» Input data:
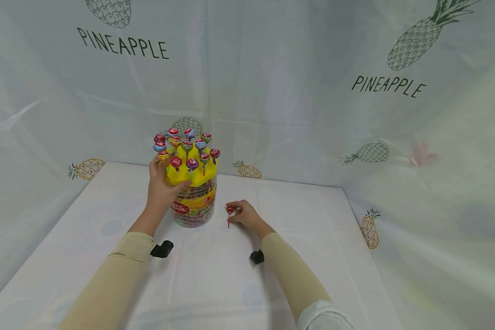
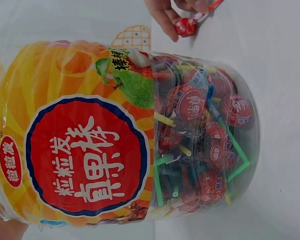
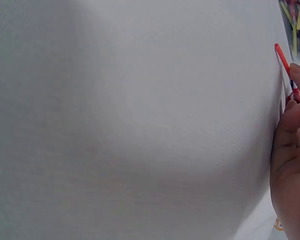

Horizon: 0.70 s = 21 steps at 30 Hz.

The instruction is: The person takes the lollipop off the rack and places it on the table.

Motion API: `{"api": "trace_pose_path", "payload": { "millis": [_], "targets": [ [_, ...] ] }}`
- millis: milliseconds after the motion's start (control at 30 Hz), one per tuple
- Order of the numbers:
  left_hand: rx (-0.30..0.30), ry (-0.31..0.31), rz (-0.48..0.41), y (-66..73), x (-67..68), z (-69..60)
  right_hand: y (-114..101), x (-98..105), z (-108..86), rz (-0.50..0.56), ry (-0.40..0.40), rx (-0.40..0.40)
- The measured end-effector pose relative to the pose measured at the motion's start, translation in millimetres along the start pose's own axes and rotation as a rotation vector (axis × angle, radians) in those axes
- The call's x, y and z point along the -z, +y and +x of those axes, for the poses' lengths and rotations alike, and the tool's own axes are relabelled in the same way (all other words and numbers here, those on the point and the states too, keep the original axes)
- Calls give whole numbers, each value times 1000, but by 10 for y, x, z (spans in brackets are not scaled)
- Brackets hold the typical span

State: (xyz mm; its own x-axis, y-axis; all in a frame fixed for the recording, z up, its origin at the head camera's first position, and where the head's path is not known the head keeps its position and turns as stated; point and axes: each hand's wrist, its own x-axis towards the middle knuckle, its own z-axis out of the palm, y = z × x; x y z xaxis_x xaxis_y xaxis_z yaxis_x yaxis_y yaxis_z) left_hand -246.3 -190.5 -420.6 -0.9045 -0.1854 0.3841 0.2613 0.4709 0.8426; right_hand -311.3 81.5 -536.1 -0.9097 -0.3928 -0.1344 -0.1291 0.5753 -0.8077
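A clear plastic jar (image 1: 195, 217) with a yellow lid (image 1: 195, 179) stands upright on the white table. Several lollipops in coloured wrappers stick up from the lid, and more (image 2: 217, 145) fill the jar behind a yellow and red label (image 2: 90, 155). My left hand (image 1: 162, 189) grips the jar's upper left side at the lid, thumb in front; its other fingers are partly hidden. To the right of the jar, my right hand (image 1: 247, 215) pinches a red lollipop (image 1: 230, 209) just over the tabletop. Its orange-red stick (image 3: 282, 59) shows in the right wrist view.
The white tabletop (image 1: 313, 220) reaches back to a hanging cloth (image 1: 272, 91) printed with pineapples. Black devices (image 1: 162, 249) show under both wrists. The jar stands near the table's back edge.
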Motion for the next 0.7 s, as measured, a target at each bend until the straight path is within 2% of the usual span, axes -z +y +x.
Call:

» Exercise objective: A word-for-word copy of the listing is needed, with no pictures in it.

» Task solution:
Horizon: 0.70 s = 21 steps at 30 Hz.

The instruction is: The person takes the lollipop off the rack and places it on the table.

Motion API: `{"api": "trace_pose_path", "payload": { "millis": [_], "targets": [ [_, ...] ] }}`
- millis: milliseconds after the motion's start (control at 30 Hz), one per tuple
- Order of the numbers:
  left_hand: rx (-0.30..0.30), ry (-0.31..0.31), rz (-0.48..0.41), y (-66..73), x (-67..68), z (-69..60)
  right_hand: y (-114..101), x (-98..105), z (-108..86), rz (-0.50..0.56), ry (-0.40..0.40), rx (-0.40..0.40)
- The measured end-effector pose relative to the pose measured at the motion's start, translation in millimetres along the start pose's own axes and rotation as a rotation vector (axis × angle, radians) in those axes
- The call's x, y and z point along the -z, +y and +x of those axes, for the poses' lengths and rotations alike, and the tool's own axes are relabelled in the same way (all other words and numbers here, those on the point and the states too, keep the original axes)
- Calls give whole numbers, each value times 1000, but by 10 for y, x, z (spans in brackets are not scaled)
- Brackets hold the typical span

State: (xyz mm; its own x-axis, y-axis; all in a frame fixed for the recording, z up, its origin at the head camera's first position, and where the head's path is not known the head keeps its position and turns as stated; point and axes: each hand's wrist, its own x-axis towards the middle knuckle, its own z-axis out of the palm, y = z × x; x y z xaxis_x xaxis_y xaxis_z yaxis_x yaxis_y yaxis_z) left_hand -246.3 -190.5 -420.6 -0.9045 -0.1854 0.3841 0.2613 0.4709 0.8426; right_hand -311.3 81.5 -536.1 -0.9097 -0.3928 -0.1344 -0.1291 0.5753 -0.8077
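A clear plastic jar (image 1: 195, 217) with a yellow lid (image 1: 195, 179) stands upright on the white table. Several lollipops in coloured wrappers stick up from the lid, and more (image 2: 217, 145) fill the jar behind a yellow and red label (image 2: 90, 155). My left hand (image 1: 162, 189) grips the jar's upper left side at the lid, thumb in front; its other fingers are partly hidden. To the right of the jar, my right hand (image 1: 247, 215) pinches a red lollipop (image 1: 230, 209) just over the tabletop. Its orange-red stick (image 3: 282, 59) shows in the right wrist view.
The white tabletop (image 1: 313, 220) reaches back to a hanging cloth (image 1: 272, 91) printed with pineapples. Black devices (image 1: 162, 249) show under both wrists. The jar stands near the table's back edge.
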Motion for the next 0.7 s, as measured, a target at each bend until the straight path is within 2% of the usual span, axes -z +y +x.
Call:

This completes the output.